In September of 1993, my grandmother, Eva Chilton, passed away from a long battle with congestive heart failure. She was the first of my grandparents to pass. My grandmother was a kind, loving woman who used to play board games with us grandchildren. Her smile was illuminating, and her laughter was infectious. Having grown up in church, my young ears heard numerous stories about the afterlife and divine promises. However, being the ever so skeptically minded person as I am, I wanted to know if those promises were true. How could I know that my grandmother was okay?

Resurrection Defense Series: How the Resurrection Impacts Theology

Previously, I had read a story in Guideposts magazine about a person who prayed that God would send a sign after their loved one’s passing to confirm that the loved one was okay. The article noted that God sent a lightning bolt to verify that the loved one was okay. My mind began to ponder that if the prayer worked for that person, surely it would also work for me. Thus, a few days before my grandmother’s passing, I asked the Lord to do the same for me. I asked for God to send a lightning bolt to assure me that my grandmother was okay when she passed. It was in late September which was not as conducive for lightning storms in the foothills of northwestern North Carolina, as opposed to the balmy, humid months of July and August. That is not to say that lightning storms never happen in late September, just that they are not as likely.

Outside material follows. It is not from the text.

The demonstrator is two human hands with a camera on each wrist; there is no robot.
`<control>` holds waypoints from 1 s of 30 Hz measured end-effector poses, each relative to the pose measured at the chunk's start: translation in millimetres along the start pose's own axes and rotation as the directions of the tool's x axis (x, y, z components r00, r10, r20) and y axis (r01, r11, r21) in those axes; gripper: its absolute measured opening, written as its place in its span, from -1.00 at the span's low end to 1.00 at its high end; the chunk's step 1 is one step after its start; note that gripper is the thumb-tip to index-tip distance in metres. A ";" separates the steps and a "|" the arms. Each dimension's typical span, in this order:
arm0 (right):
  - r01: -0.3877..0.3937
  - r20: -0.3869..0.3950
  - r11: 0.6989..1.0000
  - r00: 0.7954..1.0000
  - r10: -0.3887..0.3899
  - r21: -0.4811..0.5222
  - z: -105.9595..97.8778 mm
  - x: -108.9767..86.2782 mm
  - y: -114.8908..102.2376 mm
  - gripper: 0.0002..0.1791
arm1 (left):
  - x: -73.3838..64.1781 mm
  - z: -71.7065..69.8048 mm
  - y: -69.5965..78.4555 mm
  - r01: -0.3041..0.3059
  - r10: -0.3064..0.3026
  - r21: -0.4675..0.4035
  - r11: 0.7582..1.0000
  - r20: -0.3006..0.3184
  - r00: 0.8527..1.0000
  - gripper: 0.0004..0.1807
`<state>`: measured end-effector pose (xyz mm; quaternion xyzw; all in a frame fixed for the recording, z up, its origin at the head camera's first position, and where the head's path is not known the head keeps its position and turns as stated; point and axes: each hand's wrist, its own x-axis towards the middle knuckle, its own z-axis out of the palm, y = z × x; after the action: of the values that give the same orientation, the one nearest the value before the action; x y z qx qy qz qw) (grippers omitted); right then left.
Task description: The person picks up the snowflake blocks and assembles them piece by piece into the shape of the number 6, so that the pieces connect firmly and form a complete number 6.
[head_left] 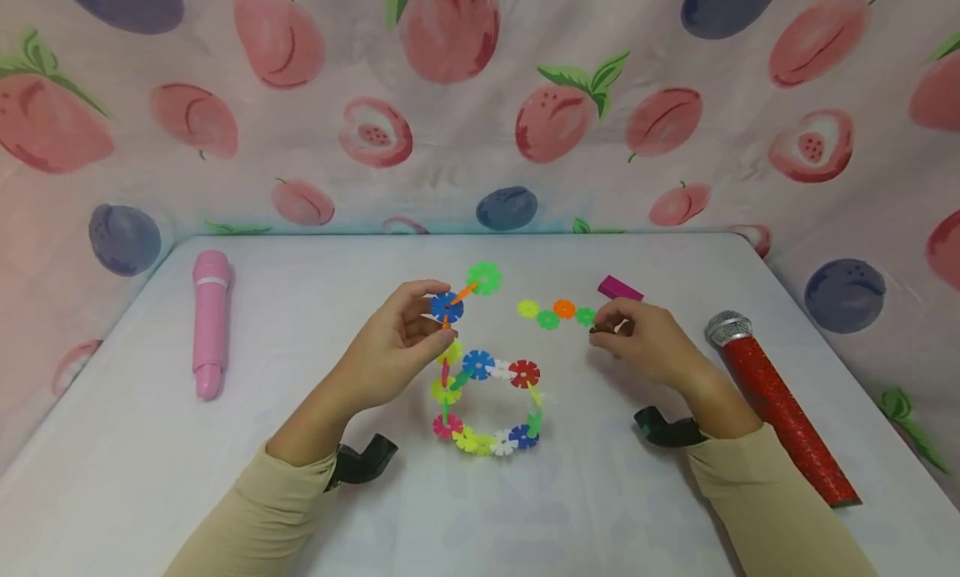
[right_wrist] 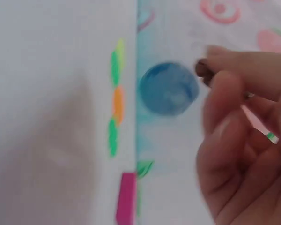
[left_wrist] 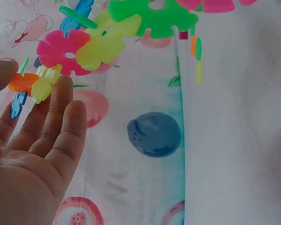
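Observation:
My left hand (head_left: 390, 343) holds up a chain of flower-shaped interlocking plastic discs (head_left: 477, 364), pinching it near an orange disc (left_wrist: 23, 82). Below the fingers the chain bends into a many-coloured ring, while a blue disc (head_left: 447, 308) and a green disc (head_left: 484, 278) stick out above. On the right, my right hand (head_left: 652, 339) pinches a small dark brown thing (right_wrist: 203, 70) between thumb and fingertips, too covered to name. Just left of that hand, a short row of yellow, green and orange discs (head_left: 564, 308) lies on the table.
A pink toy microphone (head_left: 211, 323) lies at the left. Along the right lies a red glittery microphone (head_left: 787, 410) with a silver head. Behind the right hand is a magenta block (head_left: 619, 288). Fruit-print cloth (head_left: 450, 143) hangs behind the white table (head_left: 480, 519).

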<state>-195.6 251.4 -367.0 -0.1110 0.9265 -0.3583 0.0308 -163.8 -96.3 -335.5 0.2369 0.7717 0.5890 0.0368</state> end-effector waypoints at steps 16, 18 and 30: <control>0.470 -0.338 0.782 0.874 -0.348 0.410 7.4 -2.0 -72.1 -0.68 | -0.7 1.4 3.3 0.012 -0.011 -0.052 0.999 0.017 1.000 -0.46; 0.484 -0.328 0.736 0.872 -0.363 0.473 9.4 -0.8 -77.8 -0.65 | -0.7 1.8 3.8 0.014 -0.013 -0.056 0.998 0.017 1.000 -0.46; 0.577 -0.366 0.648 0.816 -0.446 0.496 23.9 -0.9 -87.7 -0.69 | -3.0 4.7 7.0 0.018 -0.017 -0.033 0.999 0.025 1.000 -0.45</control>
<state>-175.3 172.9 -325.9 -0.3156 0.6965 -0.6295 -0.1379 -157.3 -91.9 -331.0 0.2369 0.7633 0.5985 0.0554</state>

The day came when my grandmother passed. The family met in my grandparent’s home. It was an old house built in the early 1900s. The shutters were filled with asbestos insulation, fine as long as you do not perturb it. An old closet had been transformed into a bathroom, replacing the former outhouse used years before the home’s indoor plumbing was installed. The front of the home led into a large living room which was closed during the colder months due to the wood stove being on the other side of the home. A door led to a bedroom to the left. Across the living room was a door that led into a family room/bedroom. To the left of the family room was the kitchen which led out the back door. The kitchen and family room normally received the most traffic.

On this evening, I found myself in the quiet confines of the living room and peering outdoors into the empty darkness of the sorrowful September night. Everything seemed much darker on that evening because my grandmother was gone. However, the darkness would soon be replaced with brilliant colors of white and blue as two lightning bolts struck on either side of the house. A bolt hit near to where I was sitting, while another bolt hit on the other side of the home where my grandfather and Reverend Gilmer Denny, a pastor friend of the family, were sitting. Outside of losing power for a few brief seconds, nothing in the home was damaged. After a few minutes of initial shock, the Spirit of God reminded me of the prayer that had been previously appealed. At least to my teenage mind, the sign confirmed that my grandmother was just fine. She was in her heavenly home.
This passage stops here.